WHAT THIS TASK INVOLVES =
Make an exact copy of the entries that come next.

STUDY MATERIAL =
──────────────────────────────

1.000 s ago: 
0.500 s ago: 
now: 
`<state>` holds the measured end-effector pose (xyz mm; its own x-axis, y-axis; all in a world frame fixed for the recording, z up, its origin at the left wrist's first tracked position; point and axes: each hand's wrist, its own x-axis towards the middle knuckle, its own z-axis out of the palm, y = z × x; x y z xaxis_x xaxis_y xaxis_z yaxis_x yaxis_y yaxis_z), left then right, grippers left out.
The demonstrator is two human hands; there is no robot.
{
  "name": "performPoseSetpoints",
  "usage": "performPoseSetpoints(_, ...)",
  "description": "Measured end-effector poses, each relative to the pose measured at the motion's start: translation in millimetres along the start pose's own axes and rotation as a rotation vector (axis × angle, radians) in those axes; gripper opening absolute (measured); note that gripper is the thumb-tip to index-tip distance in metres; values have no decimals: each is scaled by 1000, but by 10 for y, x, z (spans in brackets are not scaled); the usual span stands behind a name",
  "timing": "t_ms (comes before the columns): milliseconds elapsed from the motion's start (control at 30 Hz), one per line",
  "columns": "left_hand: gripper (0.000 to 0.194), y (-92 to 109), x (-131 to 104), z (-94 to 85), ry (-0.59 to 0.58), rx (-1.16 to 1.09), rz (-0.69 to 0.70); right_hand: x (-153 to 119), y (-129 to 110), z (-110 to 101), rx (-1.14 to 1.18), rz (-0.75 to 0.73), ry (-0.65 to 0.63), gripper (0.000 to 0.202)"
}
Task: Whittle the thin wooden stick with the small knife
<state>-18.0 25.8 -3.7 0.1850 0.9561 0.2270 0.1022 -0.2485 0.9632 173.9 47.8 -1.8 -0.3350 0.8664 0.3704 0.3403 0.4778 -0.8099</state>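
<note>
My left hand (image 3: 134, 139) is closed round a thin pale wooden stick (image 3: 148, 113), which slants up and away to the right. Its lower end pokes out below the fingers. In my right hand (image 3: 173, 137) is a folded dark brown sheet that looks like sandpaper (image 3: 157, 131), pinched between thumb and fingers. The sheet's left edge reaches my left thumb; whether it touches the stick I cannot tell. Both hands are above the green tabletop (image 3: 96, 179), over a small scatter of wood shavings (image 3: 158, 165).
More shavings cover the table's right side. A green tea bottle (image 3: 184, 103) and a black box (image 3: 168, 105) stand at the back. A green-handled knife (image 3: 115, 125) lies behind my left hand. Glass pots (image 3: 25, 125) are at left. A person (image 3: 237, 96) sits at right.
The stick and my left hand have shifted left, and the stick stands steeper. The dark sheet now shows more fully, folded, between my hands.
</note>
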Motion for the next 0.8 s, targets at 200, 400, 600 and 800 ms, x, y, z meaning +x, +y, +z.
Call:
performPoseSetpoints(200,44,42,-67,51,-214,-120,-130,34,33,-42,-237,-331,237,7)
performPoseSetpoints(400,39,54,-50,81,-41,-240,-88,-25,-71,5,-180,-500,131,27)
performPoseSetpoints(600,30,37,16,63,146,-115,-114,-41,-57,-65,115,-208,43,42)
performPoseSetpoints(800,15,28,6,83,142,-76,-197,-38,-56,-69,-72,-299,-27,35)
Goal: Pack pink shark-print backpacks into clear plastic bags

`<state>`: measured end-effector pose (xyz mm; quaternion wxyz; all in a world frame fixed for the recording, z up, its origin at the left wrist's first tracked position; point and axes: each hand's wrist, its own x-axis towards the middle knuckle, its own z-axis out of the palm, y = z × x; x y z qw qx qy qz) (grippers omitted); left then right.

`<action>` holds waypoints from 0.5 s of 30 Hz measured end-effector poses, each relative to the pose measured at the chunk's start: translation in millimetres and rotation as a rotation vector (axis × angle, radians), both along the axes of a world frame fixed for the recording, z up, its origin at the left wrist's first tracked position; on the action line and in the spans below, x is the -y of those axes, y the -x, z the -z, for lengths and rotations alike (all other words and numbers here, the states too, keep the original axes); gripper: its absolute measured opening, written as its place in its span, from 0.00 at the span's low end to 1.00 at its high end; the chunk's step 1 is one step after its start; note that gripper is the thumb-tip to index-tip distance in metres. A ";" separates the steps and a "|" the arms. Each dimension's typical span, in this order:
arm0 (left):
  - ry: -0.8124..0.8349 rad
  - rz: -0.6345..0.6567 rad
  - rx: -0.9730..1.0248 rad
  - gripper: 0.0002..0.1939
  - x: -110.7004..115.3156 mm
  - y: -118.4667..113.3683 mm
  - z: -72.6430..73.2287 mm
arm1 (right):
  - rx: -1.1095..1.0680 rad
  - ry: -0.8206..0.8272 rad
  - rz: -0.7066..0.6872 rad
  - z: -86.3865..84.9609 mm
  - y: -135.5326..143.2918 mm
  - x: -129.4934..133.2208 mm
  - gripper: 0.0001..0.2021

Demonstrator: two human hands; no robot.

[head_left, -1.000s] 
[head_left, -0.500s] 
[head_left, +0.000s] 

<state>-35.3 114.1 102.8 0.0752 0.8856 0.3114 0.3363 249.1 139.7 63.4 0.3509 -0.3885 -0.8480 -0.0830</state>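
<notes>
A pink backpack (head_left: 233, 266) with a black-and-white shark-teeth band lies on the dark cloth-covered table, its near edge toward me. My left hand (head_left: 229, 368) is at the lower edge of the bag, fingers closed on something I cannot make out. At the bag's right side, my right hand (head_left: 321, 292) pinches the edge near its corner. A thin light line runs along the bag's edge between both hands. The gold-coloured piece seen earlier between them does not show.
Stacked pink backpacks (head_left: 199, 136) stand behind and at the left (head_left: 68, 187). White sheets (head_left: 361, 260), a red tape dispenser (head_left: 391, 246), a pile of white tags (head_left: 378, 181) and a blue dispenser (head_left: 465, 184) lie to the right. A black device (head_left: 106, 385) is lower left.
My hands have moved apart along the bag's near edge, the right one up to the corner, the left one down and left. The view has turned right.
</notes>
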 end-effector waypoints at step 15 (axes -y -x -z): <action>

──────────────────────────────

SOLUTION BELOW =
1.000 s ago: 
0.500 s ago: 
now: 
`<state>` holds the measured end-effector pose (xyz mm; its own x-axis, y-axis; all in a world frame fixed for the recording, z up, its origin at the left wrist's first tracked position; point and axes: each hand's wrist, its own x-axis towards the middle knuckle, its own z-axis out of the palm, y = z × x; x y z xaxis_x xaxis_y xaxis_z yaxis_x yaxis_y yaxis_z), left then right, grippers left out.
The demonstrator is two human hands; there is no robot.
{
  "name": "performPoseSetpoints",
  "usage": "performPoseSetpoints(_, ...)",
  "description": "Measured end-effector poses, each relative to the pose measured at the motion's start: translation in millimetres along the start pose's own axes and rotation as a rotation vector (axis × angle, radians) in those axes; gripper opening absolute (measured); note that gripper is the thumb-tip to index-tip distance in metres; values have no decimals: each is scaled by 1000, but by 10 for y, x, z (spans in brackets are not scaled); the usual span stands behind a name",
  "timing": "t_ms (comes before the columns): milliseconds elapsed from the motion's start (control at 30 Hz), one per line",
  "columns": "left_hand: gripper (0.000 to 0.194), y (-92 to 109), x (-131 to 104), z (-94 to 85), ry (-0.59 to 0.58), rx (-1.16 to 1.09), rz (-0.69 to 0.70); right_hand: x (-153 to 119), y (-129 to 110), z (-110 to 101), rx (-1.14 to 1.18), rz (-0.75 to 0.73), ry (-0.65 to 0.63), gripper (0.000 to 0.202)"
}
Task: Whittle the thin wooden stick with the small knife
<state>-18.0 25.8 -3.7 0.1850 0.9561 0.2270 0.1022 -0.2485 0.9632 173.9 47.8 -1.8 -0.3350 0.8664 0.3704 0.3403 0.4778 -0.8099</state>
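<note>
My left hand (image 3: 134, 139) is closed round a thin pale wooden stick (image 3: 148, 113), which slants up and away to the right. Its lower end pokes out below the fingers. In my right hand (image 3: 173, 137) is a folded dark brown sheet that looks like sandpaper (image 3: 157, 131), pinched between thumb and fingers. The sheet's left edge reaches my left thumb; whether it touches the stick I cannot tell. Both hands are above the green tabletop (image 3: 96, 179), over a small scatter of wood shavings (image 3: 158, 165).
More shavings cover the table's right side. A green tea bottle (image 3: 184, 103) and a black box (image 3: 168, 105) stand at the back. A green-handled knife (image 3: 115, 125) lies behind my left hand. Glass pots (image 3: 25, 125) are at left. A person (image 3: 237, 96) sits at right.
The stick and my left hand have shifted left, and the stick stands steeper. The dark sheet now shows more fully, folded, between my hands.
</note>
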Motion for the next 0.8 s, targets at 200, 400, 600 and 800 ms, x, y, z meaning +x, +y, +z.
Call:
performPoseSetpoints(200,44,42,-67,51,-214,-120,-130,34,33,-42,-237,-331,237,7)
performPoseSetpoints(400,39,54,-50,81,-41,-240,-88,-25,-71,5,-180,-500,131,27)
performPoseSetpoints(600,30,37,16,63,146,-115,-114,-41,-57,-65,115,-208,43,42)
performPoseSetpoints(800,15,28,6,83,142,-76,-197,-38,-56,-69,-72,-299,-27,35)
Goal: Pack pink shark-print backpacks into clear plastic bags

`<state>`: measured end-effector pose (xyz mm; quaternion wxyz; all in a world frame fixed for the recording, z up, its origin at the left wrist's first tracked position; point and axes: each hand's wrist, its own x-axis towards the middle knuckle, its own z-axis out of the palm, y = z × x; x y z qw qx qy qz) (grippers omitted); left then right.

`<action>` holds waypoints from 0.5 s of 30 Hz measured end-effector poses, each relative to the pose measured at the chunk's start: translation in millimetres and rotation as a rotation vector (axis × angle, radians), both along the axes of a world frame fixed for the recording, z up, its origin at the left wrist's first tracked position; on the action line and in the spans below, x is the -y of those axes, y the -x, z the -z, for lengths and rotations alike (all other words and numbers here, the states too, keep the original axes); gripper: its absolute measured opening, written as its place in its span, from 0.00 at the span's low end to 1.00 at its high end; the chunk's step 1 is one step after its start; note that gripper is the thumb-tip to index-tip distance in metres. A ";" separates the steps and a "|" the arms. Each dimension's typical span, in this order:
arm0 (left):
  - ry: -0.8124..0.8349 rad
  - rz: -0.6345..0.6567 rad
  - rx: -0.9730..1.0248 rad
  - gripper: 0.0002..0.1939
  - x: -110.7004..115.3156 mm
  - y: -118.4667..113.3683 mm
  - z: -72.6430..73.2287 mm
arm1 (right):
  - rx: -1.1095..1.0680 rad
  - ry: -0.8206..0.8272 rad
  - rz: -0.7066..0.6872 rad
  - z: -86.3865..84.9609 mm
  - y: -135.5326..143.2918 mm
  - x: -129.4934..133.2208 mm
  - gripper: 0.0001..0.2021

Demonstrator: two human hands; no robot.

[head_left, -1.000s] 
[head_left, -0.500s] 
[head_left, +0.000s] 

<state>-35.3 114.1 102.8 0.0752 0.8856 0.3114 0.3363 249.1 139.7 63.4 0.3509 -0.3885 -0.8480 -0.0830</state>
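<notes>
A pink backpack (head_left: 233, 266) with a black-and-white shark-teeth band lies on the dark cloth-covered table, its near edge toward me. My left hand (head_left: 229, 368) is at the lower edge of the bag, fingers closed on something I cannot make out. At the bag's right side, my right hand (head_left: 321, 292) pinches the edge near its corner. A thin light line runs along the bag's edge between both hands. The gold-coloured piece seen earlier between them does not show.
Stacked pink backpacks (head_left: 199, 136) stand behind and at the left (head_left: 68, 187). White sheets (head_left: 361, 260), a red tape dispenser (head_left: 391, 246), a pile of white tags (head_left: 378, 181) and a blue dispenser (head_left: 465, 184) lie to the right. A black device (head_left: 106, 385) is lower left.
My hands have moved apart along the bag's near edge, the right one up to the corner, the left one down and left. The view has turned right.
</notes>
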 end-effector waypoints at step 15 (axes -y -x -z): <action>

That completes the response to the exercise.